Mercredi dernier, la ministre de la Recherche, Bettina Stark-Watzinger, a révélé le projet ambitieux de l’Allemagne de doubler le financement public de la recherche sur l’IA, portant les investissements à près d’un milliard d’euros au cours des deux prochaines années.
Cet engagement financier vise à atteindre plusieurs objectifs tels que : créer 150 laboratoires universitaires, augmenter la capacité des centres de données allemands et garantir un accès plus facile aux données critiques pour la formation des algorithmes d’IA.
L’Allemagne est déterminée à ne pas se laisser distancer par les titans de l’IA comme la Chine et les États-Unis. Cependant, le défi est de taille.

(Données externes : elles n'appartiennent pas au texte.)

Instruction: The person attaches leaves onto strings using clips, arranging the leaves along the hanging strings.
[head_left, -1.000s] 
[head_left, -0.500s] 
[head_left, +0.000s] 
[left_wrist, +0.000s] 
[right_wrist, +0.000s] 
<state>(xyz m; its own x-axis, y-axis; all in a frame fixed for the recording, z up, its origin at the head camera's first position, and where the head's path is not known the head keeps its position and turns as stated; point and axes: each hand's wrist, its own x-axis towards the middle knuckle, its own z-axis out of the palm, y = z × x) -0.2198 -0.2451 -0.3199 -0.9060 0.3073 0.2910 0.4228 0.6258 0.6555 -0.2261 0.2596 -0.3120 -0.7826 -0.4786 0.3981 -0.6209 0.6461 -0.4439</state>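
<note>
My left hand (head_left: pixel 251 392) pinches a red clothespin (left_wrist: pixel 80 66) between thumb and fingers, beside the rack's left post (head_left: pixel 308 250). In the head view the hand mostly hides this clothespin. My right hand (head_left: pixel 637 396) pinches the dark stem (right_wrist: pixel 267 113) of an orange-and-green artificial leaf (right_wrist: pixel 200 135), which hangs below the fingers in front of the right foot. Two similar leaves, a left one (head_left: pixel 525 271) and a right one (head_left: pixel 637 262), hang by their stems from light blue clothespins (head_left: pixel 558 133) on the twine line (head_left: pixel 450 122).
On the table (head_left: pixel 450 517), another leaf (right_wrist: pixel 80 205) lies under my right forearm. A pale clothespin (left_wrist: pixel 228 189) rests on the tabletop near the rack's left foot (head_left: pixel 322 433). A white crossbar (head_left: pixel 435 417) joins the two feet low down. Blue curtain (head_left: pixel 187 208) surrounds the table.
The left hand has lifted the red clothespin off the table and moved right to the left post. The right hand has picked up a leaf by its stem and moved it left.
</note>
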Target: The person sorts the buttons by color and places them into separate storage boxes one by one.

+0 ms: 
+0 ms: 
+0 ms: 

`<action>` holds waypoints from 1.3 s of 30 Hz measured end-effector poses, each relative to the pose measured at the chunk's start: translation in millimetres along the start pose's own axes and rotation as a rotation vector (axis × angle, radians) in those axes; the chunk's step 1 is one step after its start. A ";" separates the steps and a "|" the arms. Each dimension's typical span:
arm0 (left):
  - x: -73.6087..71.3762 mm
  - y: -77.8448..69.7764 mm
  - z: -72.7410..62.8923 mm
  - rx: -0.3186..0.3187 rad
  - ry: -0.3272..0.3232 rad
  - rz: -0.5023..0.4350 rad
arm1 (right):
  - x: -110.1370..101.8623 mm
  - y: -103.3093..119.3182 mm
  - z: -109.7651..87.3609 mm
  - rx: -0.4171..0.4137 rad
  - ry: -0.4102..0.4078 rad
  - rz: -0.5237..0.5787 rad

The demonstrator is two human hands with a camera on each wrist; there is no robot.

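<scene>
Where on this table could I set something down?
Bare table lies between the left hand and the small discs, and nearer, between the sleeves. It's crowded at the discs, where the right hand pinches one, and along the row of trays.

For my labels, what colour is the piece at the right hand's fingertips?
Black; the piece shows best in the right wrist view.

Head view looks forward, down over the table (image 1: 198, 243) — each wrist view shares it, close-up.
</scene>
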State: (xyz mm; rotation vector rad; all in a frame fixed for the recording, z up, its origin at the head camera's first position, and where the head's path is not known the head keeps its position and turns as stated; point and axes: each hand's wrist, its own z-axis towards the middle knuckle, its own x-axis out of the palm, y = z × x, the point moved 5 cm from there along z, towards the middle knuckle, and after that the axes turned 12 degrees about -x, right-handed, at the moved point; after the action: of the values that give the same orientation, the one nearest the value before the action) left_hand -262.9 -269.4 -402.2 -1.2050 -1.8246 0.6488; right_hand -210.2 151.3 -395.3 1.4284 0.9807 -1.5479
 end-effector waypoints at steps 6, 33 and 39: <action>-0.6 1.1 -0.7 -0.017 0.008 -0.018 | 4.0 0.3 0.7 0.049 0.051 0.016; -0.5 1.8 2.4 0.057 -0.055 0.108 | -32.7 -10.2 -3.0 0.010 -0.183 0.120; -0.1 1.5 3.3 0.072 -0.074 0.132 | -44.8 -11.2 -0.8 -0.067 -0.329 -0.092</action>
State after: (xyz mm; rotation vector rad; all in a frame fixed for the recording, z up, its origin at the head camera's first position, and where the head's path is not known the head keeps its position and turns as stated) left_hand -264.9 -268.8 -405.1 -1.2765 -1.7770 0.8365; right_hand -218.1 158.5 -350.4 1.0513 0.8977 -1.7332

Pour mettre les choses en perspective, d’ici 2022, les États-Unis investiront 3,3 milliards de dollars dans la recherche sur l’IA, selon un rapport de l’Université de Stanford.
En outre, les investissements privés dans l’IA aux États-Unis ont grimpé la même année pour atteindre 47,4 milliards de dollars, éclipsant les dépenses combinées de l’Europe et dépassant largement les investissements de la Chine de 13,4 milliards de dollars.

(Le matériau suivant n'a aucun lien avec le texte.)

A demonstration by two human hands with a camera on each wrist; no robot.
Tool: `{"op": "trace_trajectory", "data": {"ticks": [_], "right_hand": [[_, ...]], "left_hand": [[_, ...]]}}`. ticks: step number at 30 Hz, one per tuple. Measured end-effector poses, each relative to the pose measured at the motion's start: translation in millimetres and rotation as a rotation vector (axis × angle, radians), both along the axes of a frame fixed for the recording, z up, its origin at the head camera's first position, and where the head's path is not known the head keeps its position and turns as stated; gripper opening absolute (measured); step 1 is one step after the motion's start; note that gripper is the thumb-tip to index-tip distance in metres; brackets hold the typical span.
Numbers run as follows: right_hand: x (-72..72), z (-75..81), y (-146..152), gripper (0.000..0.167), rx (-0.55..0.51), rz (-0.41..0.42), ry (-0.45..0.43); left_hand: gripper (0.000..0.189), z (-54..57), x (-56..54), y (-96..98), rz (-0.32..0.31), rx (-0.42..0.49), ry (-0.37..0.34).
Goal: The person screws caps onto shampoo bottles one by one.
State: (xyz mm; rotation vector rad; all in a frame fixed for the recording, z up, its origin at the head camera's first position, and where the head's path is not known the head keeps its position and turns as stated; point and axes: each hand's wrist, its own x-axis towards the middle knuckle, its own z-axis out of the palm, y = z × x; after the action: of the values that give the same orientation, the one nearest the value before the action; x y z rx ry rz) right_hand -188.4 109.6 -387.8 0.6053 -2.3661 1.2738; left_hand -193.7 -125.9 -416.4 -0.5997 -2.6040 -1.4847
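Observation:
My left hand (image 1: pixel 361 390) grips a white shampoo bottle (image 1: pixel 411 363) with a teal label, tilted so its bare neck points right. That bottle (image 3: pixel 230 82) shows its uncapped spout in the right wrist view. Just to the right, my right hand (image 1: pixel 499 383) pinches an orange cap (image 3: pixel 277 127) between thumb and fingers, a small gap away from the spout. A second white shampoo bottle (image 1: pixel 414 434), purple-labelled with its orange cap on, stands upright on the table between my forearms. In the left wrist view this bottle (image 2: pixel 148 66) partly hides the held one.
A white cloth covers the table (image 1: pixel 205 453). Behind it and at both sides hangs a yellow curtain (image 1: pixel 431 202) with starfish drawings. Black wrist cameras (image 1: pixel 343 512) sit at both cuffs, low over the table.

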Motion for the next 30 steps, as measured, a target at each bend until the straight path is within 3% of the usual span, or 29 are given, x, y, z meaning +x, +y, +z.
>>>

« IA fabriquée en Allemagne »
Cependant, Stark-Watzinger estime que l’Allemagne dispose d’un avantage unique, en soulignant l’évolution du paysage réglementaire européen, qui donne la priorité à la vie privée et à la sécurité personnelle.
Il a fait valoir que ce cadre pourrait s’avérer être un pôle d’attraction pour les professionnels et les entreprises de l’IA, en particulier lorsqu’il est combiné à l’esprit de collaboration au sein de l’Union européenne.
« Notre IA est explicative, fiable et transparente », a déclaré le ministre de la Recherche dans un communiqué public.
Historiquement, l’incursion de l’Allemagne dans l’IA a été mesurée. Le pays compte environ 1 600 startups dans le domaine de l’IA, un nombre qui doublera d’ici 2023. Toutefois, comme l’admet Stark-Watzinger, cela ne place l’Allemagne qu’à la neuvième place du classement mondial.
L’intérêt du gouvernement allemand pour l’IA n’est pas nouveau. En 2018, Berlin a présenté son plan « AI made in Germany ». Cette stratégie globale décrivait 14 objectifs dans 12 domaines d’action.
Les points forts comprenaient le renforcement de la recherche sur l’IA, la stimulation de l’innovation par le biais de concours et la motivation des entreprises de toutes tailles à adopter l’IA. La stratégie met également l’accent sur le bien-être des citoyens allemands, une sécurité informatique solide et les fondements éthiques et juridiques de la recherche sur l’IA.
À l’époque, la chancelière allemande Angela Merkel avait déclaré que « l’Allemagne et l’Europe doivent être à la pointe en matière d’intelligence artificielle. Notre prospérité en dépend, tout comme le maintien de nos valeurs européennes et la protection de la vie privée à l’ère du numérique ». « .
À l’époque, le gouvernement avait alloué environ trois milliards d’euros à sa stratégie en matière d’IA, principalement pour la recherche. Les investissements du secteur privé devaient être à la hauteur de ces fonds publics, ce qui se traduirait par une injection de six milliards d’euros d’ici 2025.
Cependant, face à l’évolution rapide du paysage de l’IA et à l’économie allemande au bord de la récession, Berlin a reconnu la nécessité d’adopter une position plus agressive à l’égard de cette technologie cruciale.
De grandes entreprises allemandes comme BMW, Siemens et Zalando exploitent déjà l’IA pour les véhicules autonomes, la coordination des trains et l’amélioration des expériences client, respectivement. Mais le sort de l’économie allemande dépend désormais d’investissements supplémentaires pour aider ses champions économiques à garder une longueur d’avance sur la concurrence.
Le bureau du ministre allemand de la Recherche n’a pas immédiatement répondu aux demandes de commentaires de Décrypter.